#### Work item
Print the data once more, exactly as supplied.

#### Data
+---+

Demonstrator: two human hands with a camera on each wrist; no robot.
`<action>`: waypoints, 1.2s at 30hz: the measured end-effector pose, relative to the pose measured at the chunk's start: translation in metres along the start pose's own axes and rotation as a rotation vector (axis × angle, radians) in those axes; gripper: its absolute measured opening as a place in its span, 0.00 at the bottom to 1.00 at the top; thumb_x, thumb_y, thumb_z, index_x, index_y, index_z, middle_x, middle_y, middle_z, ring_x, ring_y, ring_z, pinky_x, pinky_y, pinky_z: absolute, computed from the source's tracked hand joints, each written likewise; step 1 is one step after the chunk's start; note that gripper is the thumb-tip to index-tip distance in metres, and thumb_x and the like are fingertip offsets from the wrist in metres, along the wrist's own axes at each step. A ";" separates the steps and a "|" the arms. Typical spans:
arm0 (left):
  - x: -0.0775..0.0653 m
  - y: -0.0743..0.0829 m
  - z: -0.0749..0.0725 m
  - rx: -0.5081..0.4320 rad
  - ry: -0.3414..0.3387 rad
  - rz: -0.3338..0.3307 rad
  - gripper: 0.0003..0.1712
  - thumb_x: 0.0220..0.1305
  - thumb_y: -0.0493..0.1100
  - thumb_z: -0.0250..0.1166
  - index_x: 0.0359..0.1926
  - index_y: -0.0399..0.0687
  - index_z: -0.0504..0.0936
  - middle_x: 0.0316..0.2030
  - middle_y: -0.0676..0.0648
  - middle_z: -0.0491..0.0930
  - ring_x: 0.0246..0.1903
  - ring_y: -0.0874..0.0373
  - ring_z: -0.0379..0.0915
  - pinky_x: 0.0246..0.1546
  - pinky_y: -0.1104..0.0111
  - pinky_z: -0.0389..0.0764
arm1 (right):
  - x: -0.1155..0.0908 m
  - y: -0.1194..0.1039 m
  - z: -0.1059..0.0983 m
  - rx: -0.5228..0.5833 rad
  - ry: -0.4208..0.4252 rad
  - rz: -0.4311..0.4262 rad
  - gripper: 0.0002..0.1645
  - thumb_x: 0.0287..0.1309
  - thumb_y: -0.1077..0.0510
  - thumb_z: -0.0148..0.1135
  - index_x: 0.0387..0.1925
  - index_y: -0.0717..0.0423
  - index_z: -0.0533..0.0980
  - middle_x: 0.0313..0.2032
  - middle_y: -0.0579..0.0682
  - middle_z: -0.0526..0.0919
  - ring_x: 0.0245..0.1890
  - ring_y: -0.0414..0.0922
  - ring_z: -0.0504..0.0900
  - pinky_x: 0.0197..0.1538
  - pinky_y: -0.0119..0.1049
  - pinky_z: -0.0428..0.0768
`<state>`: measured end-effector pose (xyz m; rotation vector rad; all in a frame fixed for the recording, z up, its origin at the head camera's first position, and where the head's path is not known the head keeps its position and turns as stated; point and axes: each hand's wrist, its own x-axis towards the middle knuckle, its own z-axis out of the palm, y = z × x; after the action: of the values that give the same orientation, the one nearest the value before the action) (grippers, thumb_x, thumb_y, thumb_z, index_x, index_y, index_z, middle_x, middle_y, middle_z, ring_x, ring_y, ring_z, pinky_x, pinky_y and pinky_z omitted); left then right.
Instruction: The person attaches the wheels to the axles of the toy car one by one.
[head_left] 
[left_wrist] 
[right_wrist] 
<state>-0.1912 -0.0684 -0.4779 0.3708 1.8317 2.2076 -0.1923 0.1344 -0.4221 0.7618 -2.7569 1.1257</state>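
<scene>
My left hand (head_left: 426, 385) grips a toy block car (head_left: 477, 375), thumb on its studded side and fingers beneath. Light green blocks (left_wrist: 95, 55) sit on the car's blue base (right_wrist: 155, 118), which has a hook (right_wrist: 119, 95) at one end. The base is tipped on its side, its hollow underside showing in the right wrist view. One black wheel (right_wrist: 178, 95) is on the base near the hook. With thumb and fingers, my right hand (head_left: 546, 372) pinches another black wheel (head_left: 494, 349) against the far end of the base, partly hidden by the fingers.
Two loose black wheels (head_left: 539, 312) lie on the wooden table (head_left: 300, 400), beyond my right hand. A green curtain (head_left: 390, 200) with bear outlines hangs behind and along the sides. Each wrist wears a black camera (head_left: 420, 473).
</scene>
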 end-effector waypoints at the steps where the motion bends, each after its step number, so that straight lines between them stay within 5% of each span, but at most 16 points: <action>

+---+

#### Task result
Demonstrator: two human hands with a camera on each wrist; no robot.
`<action>`: waypoints, 1.2s at 30hz: the measured end-effector pose, relative to the pose measured at the chunk's start: translation in metres along the start pose's own axes and rotation as a rotation vector (axis × angle, radians) in those axes; gripper: its absolute measured opening as a place in its span, 0.00 at the bottom to 1.00 at the top; thumb_x, thumb_y, thumb_z, index_x, index_y, index_z, middle_x, middle_y, middle_z, ring_x, ring_y, ring_z, pinky_x, pinky_y, pinky_z: absolute, computed from the source's tracked hand joints, each written likewise; step 1 is one step after the chunk's start; note that gripper is the thumb-tip to index-tip distance in metres, and thumb_x and the like are fingertip offsets from the wrist in metres, along the wrist's own axes at each step. A ";" separates the steps and a "|" the arms. Typical spans:
arm0 (left):
  - x: -0.0775..0.0653 m
  - y: -0.0743..0.0829 m
  - z: -0.0749..0.0725 m
  - rx: -0.5081..0.4320 rad
  - ry: -0.3414..0.3387 rad
  - rz: -0.3338..0.3307 rad
  - gripper: 0.0003..0.1712
  - thumb_x: 0.0220..0.1305
  - thumb_y: -0.0493..0.1100
  - thumb_z: -0.0250..0.1166
  - index_x: 0.0359..0.1926
  - index_y: -0.0399..0.0687
  - index_z: -0.0504..0.0936
  - middle_x: 0.0316..0.2030
  - middle_y: -0.0676..0.0648
  - middle_z: -0.0491..0.0930
  - ring_x: 0.0246..0.1903
  - ring_y: -0.0874..0.0373
  - ring_z: -0.0379..0.0915
  - pinky_x: 0.0246..0.1546
  - pinky_y: -0.1104..0.0111
  - pinky_z: -0.0389..0.0764
arm1 (right):
  - x: -0.1155..0.0908 m
  - y: -0.1194..0.1039 m
  - z: -0.1059..0.0983 m
  - rx: -0.5228..0.5833 rad
  - ry: -0.4208..0.4252 rad
  - rz: -0.4311..0.4262 rad
  - gripper: 0.0002..0.1645
  - thumb_x: 0.0287..0.1309
  - thumb_y: -0.1077..0.0510
  - thumb_z: -0.0148..0.1135
  - index_x: 0.0387..0.1925
  - index_y: -0.0717..0.0423
  - index_z: -0.0533..0.0980
  - middle_x: 0.0313..0.2032
  - middle_y: -0.0579..0.0682
  - middle_z: -0.0526..0.0919
  - ring_x: 0.0245..0.1890
  - ring_y: -0.0414..0.0922
  - ring_z: -0.0504..0.0900
  - pinky_x: 0.0197..0.1538
  - pinky_y: -0.0119..0.1049
  - pinky_z: -0.0428..0.0768
`<state>`: measured end-effector pose (xyz m; rotation vector rad; all in a frame fixed for the recording, z up, its origin at the head camera's first position, and where the head's path is not known the head keeps its position and turns as stated; point and axes: each hand's wrist, its own x-axis towards the middle knuckle, its own z-axis out of the palm, y = z × x; after the action: of the values that give the same orientation, the one nearest the value before the action) (grippers, thumb_x, thumb_y, thumb_z, index_x, index_y, index_z, middle_x, middle_y, middle_z, ring_x, ring_y, ring_z, pinky_x, pinky_y and pinky_z omitted); left then right.
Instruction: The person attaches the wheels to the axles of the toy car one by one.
[head_left] 
[left_wrist] 
[right_wrist] 
<state>-0.1912 -0.0684 -0.4779 0.3708 1.8317 2.2076 -0.1923 0.1344 -0.4221 0.7618 -2.7569 1.1257</state>
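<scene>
My left hand (head_left: 426, 385) grips a toy block car (head_left: 477, 375), thumb on its studded side and fingers beneath. Light green blocks (left_wrist: 95, 55) sit on the car's blue base (right_wrist: 155, 118), which has a hook (right_wrist: 119, 95) at one end. The base is tipped on its side, its hollow underside showing in the right wrist view. One black wheel (right_wrist: 178, 95) is on the base near the hook. With thumb and fingers, my right hand (head_left: 546, 372) pinches another black wheel (head_left: 494, 349) against the far end of the base, partly hidden by the fingers.
Two loose black wheels (head_left: 539, 312) lie on the wooden table (head_left: 300, 400), beyond my right hand. A green curtain (head_left: 390, 200) with bear outlines hangs behind and along the sides. Each wrist wears a black camera (head_left: 420, 473).
</scene>
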 end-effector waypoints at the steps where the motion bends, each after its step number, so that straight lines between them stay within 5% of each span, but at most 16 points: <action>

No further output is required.